Mesures concernant les apprentis
Publié le 28 octobre 2025Ma question s’adresse à MM. les ministres du travail et de l’éducation nationale. Depuis 2018, la filière de l’apprentissage survit grâce aux exonérations de cotisations sociales salariales et patronales, grâce également aux subventions publiques. Entre 2018 et 2024, ces cadeaux sur le dos des finances publiques ont, pour l’État, multiplié le coût de l’apprentissage par 3,5. Vous avez annoncé, dans le cadre du projet de loi de financement de la sécurité sociale pour 2026, la fin complète du dispositif d’exonération de cotisations pour les apprentis.
C’est l’aveu d’un échec cuisant : celui d’un modèle d’apprentissage pensé pour le patronat et perfusé à l’argent public. (Applaudissements sur les bancs du groupe GDR et sur quelques bancs du groupe LFI-NFP.) Je ne parle pas là des petits patrons de nos commerces de proximité, mais de ces groupes qui utilisent les contrats d’apprentissage pour remplacer des emplois pleins et entiers, emplois surexposés, qui plus est, aux risques d’accidents du travail.
Que la création d’emplois ne saurait se faire au détriment de la sécurité sociale, nous en partageons bien évidemment le constat. Vos revirements brutaux ont cependant un coût : Léa, 17 ans, apprentie pâtissière, moins 146 euros par mois ; Joachim, 21 ans, chaudronnier, moins 188 euros par mois ; Salim, boulanger de 18 ans, moins 161 euros par mois. (Applaudissements sur les bancs des groupes GDR, LFI-NFP, SOC et EcoS.) Qui peut vivre avec 613 euros par mois ? Et ce sont d’adultes dont je parle !
Cela s’ajoute à une pléthore de mauvais coups : gel des minima sociaux, gel de l’APL, fin de l’aide à 500 euros qui aidait les apprentis à payer le permis de conduire.
Nos jeunes ne seront plus la variable d’ajustement de votre budget de casse et de classe ! (Mêmes mouvements.)
Dans l’immédiat, ce sont des avenirs professionnels menacés et des filières d’excellence mises sur la sellette !
La voie de l’apprentissage arrive à un tournant et il va falloir la repenser : soit les apprentis sont considérés comme des travailleurs et ils doivent alors être payés dignement dans un cadre légal que nous devrons clarifier, soit ils doivent apprendre leur métier à l’école et dans les ateliers. Cela, en tout état de cause, ne saurait se jouer à coups d’amendements à un funeste PLFSS. Il nous faut une vision et une perspective : quelle est la vôtre ?
M. Jean-Pierre Farandou, ministre du travail et des solidarités
Avant de vous répondre sur le fond, permettez-moi de le dire clairement : je pense que la politique d’apprentissage est un vrai succès dans ce pays. (Applaudissements sur les bancs des groupes EPR et Dem.)

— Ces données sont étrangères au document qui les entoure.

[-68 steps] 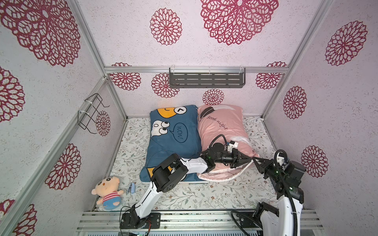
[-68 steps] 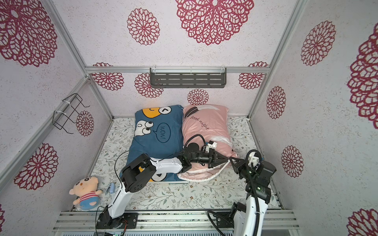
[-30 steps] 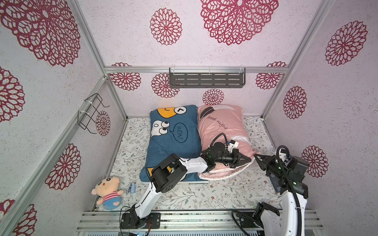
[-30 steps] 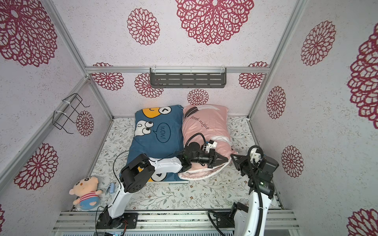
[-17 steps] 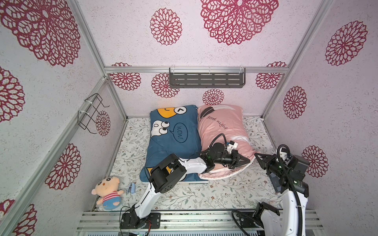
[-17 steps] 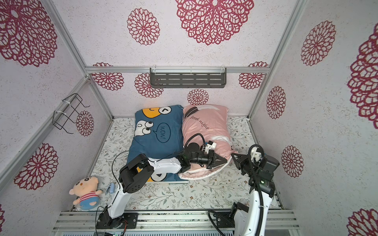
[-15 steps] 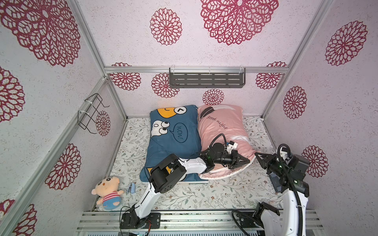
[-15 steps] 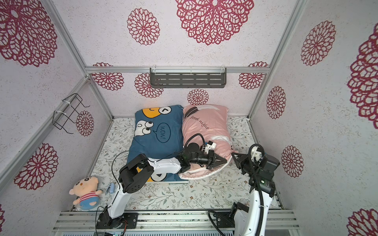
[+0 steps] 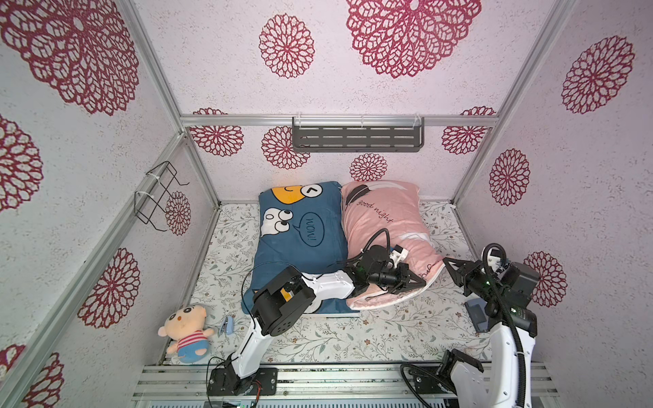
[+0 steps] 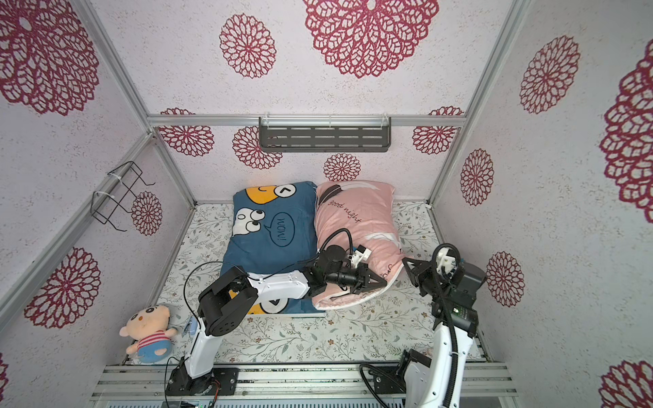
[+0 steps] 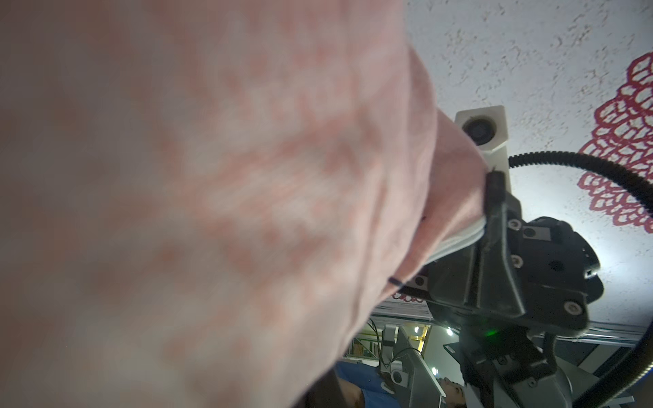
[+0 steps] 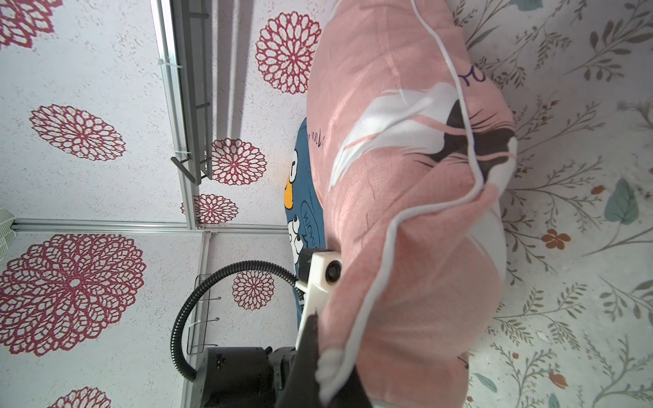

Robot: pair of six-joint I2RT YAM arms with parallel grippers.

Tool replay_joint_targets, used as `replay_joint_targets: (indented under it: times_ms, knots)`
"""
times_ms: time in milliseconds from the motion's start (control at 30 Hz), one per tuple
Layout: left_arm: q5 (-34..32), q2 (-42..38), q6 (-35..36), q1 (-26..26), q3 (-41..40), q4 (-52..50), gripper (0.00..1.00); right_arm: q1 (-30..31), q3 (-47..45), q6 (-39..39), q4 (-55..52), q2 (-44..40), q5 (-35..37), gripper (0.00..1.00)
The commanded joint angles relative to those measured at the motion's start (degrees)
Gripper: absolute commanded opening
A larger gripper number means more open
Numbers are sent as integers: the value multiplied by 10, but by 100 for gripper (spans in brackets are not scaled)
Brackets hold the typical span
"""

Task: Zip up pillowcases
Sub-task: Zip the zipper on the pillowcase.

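Two pillowcases lie side by side on the floral sheet. The blue pillowcase (image 9: 300, 243) (image 10: 272, 247) with cartoon faces is on the left. The pink pillowcase (image 9: 385, 219) (image 10: 357, 219) (image 12: 406, 212) is on the right, and its fabric fills the left wrist view (image 11: 212, 176). My left gripper (image 9: 418, 282) (image 10: 383, 282) reaches across the blue one and is shut on the pink pillowcase's near white-piped edge; one of its fingers (image 12: 311, 339) shows there. My right gripper (image 9: 446, 261) (image 10: 405, 261) (image 11: 494, 190) is shut on the same edge at the near right corner.
A plush doll (image 9: 185, 328) and a small blue clip (image 9: 228, 325) lie at the near left. A grey shelf (image 9: 357, 137) hangs on the back wall and a wire rack (image 9: 159, 194) on the left wall. A dark flat object (image 9: 475, 314) lies beside the right arm.
My right arm has drawn back to the right and its gripper has shifted slightly toward the far side at the pink corner. The left gripper has stayed put.
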Motion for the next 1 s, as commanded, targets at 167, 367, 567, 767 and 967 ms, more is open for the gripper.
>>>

Nous sommes passés de 400 000 à plus de 1 million d’apprentis. Nous avons ouvert une véritable nouvelle voie de formation : 10 % des diplômés sont maintenant issus de l’apprentissage. Je tiens à remercier tous les parlementaires qui ont permis à notre pays de s’engager dans ce succès.
Le contexte économique est difficile et, en tant que ministre du travail et des solidarités, je me dois évidemment de m’assurer que l’argent des Français est utilisé à bon escient. La politique d’apprentissage doit répondre à cet engagement et nous devons veiller à ce que chaque euro fléché dans cette politique permette d’améliorer l’insertion des jeunes dans le monde professionnel.
Je suis sensible, comme vous, à l’enjeu du financement de notre système de protection sociale et d’équité des actifs. Tout travail mérite cotisation : c’est là, en quelque sorte, le principe général. Dans ce cadre, l’exonération des cotisations salariales en faveur des apprentis représente un coût important de 1,6 milliard d’euros.
Les apprentis disposent des mêmes droits contributifs que les salariés sans y contribuer à proportion de leur rémunération : il est donc à tout le moins légitime que nous puissions débattre d’une cotisation à hauteur des droits sociaux dont ils bénéficient – même si j’entends également vos arguments sur ce point.
Je tiens également à vous rappeler que les salariés à temps partiel, lorsqu’ils sont étudiants, ne disposent pas de cette exonération : l’apprentissage constitue ainsi une vraie exception méritant qu’on en débatte, de manière constructive. Je serai d’ailleurs ravi de vous recevoir dans mon ministère afin de chercher comment renforcer davantage encore l’apprentissage dans notre pays.